Es geht auf lange Sicht dabei nicht ums Loslassen – vielmehr hilft das bewusste Erinnern, die Verbindung zu wahren und das eigene, sich wandelnde Leben zu gestalten.
Ich begleite genau diese Koexistenz und unterstütze Menschen individuell dabei, mit der Trauer neuen Lebensmöglichkeiten wieder zu vertrauen. Denn das Leben „danach“ kommt ohne einen Fahrplan, und es ist normal, dass sich eine lange Zeit lang nichts mehr normal anfühlt.

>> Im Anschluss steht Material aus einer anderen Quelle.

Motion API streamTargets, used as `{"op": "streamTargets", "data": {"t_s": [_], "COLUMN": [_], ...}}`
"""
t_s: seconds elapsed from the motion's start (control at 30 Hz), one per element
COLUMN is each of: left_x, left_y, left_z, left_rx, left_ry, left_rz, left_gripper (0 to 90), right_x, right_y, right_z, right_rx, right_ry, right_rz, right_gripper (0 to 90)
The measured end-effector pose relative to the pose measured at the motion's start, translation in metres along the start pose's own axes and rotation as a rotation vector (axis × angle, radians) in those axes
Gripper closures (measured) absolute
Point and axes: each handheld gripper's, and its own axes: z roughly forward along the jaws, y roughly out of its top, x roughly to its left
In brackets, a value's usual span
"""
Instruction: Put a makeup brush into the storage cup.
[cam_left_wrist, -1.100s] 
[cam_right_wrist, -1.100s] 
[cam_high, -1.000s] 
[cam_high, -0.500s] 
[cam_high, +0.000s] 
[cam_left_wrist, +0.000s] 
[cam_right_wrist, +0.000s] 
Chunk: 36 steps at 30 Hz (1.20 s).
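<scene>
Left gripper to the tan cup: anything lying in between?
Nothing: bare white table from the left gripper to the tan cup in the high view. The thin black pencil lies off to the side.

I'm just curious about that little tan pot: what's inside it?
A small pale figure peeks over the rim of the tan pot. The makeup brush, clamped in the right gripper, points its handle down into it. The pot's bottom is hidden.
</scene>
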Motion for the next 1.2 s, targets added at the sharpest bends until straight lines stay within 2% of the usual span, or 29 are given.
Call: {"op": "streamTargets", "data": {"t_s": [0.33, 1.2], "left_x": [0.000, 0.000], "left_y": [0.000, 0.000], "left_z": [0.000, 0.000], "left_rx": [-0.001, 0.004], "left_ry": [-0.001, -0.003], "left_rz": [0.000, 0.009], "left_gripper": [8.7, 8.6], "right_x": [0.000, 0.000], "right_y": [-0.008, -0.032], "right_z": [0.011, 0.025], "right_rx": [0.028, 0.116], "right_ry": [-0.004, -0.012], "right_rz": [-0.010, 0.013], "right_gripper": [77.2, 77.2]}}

In der Praxis greife ich auf eine Vielzahl von Ansätzen bei der Be-arbeitung von Trauer zurück. Neben dem aktiven Zuhören können Elemente der erzählenden (narrativen) Arbeit, kreative Ausdrucksformen (z. B. Schreiben, Symbole, Rituale) oder körperorientierte Zugänge hilfreich sein. Ob und welche Techniken in der Begleitung angewendet werden, entscheidet sich stets im Einzelfall.

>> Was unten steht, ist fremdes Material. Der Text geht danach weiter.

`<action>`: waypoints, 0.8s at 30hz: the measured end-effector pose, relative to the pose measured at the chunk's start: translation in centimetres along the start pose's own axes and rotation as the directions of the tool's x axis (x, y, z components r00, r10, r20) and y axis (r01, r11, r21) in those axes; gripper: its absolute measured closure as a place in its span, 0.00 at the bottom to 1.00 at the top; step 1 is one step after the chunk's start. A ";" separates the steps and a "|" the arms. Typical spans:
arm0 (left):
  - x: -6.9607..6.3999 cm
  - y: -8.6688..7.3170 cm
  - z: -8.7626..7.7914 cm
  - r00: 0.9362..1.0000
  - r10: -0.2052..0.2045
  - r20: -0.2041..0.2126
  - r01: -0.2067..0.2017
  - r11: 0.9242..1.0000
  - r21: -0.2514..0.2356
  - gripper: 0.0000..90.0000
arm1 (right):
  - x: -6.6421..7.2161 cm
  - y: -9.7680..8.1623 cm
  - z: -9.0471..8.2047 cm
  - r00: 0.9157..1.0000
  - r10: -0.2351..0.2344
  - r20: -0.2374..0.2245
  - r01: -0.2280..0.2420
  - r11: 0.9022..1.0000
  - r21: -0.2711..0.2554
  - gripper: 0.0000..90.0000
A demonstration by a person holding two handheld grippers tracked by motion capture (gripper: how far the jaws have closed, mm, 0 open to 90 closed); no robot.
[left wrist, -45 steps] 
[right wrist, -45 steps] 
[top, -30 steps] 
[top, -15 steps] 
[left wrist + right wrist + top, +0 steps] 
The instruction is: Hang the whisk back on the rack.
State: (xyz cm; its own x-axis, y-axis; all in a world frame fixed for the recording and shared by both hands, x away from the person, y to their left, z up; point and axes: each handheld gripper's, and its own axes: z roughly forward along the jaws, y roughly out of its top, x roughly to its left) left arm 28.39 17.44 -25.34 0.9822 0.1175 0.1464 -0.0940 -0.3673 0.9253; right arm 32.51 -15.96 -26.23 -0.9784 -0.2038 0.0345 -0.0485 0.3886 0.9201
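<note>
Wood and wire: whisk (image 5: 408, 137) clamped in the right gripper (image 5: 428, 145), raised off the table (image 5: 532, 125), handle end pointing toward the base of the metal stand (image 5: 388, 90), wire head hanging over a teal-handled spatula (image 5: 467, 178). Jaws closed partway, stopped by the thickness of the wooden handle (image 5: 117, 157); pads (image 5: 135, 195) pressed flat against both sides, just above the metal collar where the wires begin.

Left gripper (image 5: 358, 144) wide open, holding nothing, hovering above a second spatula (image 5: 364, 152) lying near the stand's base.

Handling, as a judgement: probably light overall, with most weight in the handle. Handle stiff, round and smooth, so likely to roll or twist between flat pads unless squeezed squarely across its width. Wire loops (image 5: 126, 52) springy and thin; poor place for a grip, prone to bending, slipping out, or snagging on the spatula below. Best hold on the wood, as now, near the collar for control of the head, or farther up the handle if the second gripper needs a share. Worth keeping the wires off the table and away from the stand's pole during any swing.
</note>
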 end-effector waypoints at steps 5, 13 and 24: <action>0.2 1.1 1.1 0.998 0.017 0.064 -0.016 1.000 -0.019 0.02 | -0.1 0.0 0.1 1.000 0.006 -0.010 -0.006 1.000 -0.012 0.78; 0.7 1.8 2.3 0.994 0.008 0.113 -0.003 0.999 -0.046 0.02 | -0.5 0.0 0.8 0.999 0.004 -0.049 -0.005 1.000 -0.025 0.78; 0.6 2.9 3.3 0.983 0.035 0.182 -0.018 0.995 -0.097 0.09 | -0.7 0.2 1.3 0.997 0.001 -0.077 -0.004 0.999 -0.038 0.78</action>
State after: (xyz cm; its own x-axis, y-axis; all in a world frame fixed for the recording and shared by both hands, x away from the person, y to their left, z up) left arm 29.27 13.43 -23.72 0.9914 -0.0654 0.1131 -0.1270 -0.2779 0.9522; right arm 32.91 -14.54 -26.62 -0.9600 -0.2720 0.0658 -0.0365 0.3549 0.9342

Manchen Trauernden hilft es zum Beispiel, die Erlebnisse wie in Zeitlupe noch einmal durchzugehen, um die Verlusterfahrung einordnen zu können. Das klingt marginal und ist doch so entscheidend, denn Trauernde wünschen sich des Öfteren „den Film zurück zu spulen“, um einen anderen Ausgang zu ermöglichen. Bis die Seele die Endgültigkeit dieser einen Realität annehmen kann, braucht es Zeit und manchmal auch Begleitung. Sie selbst bestimmen dabei Tempo und Tiefe.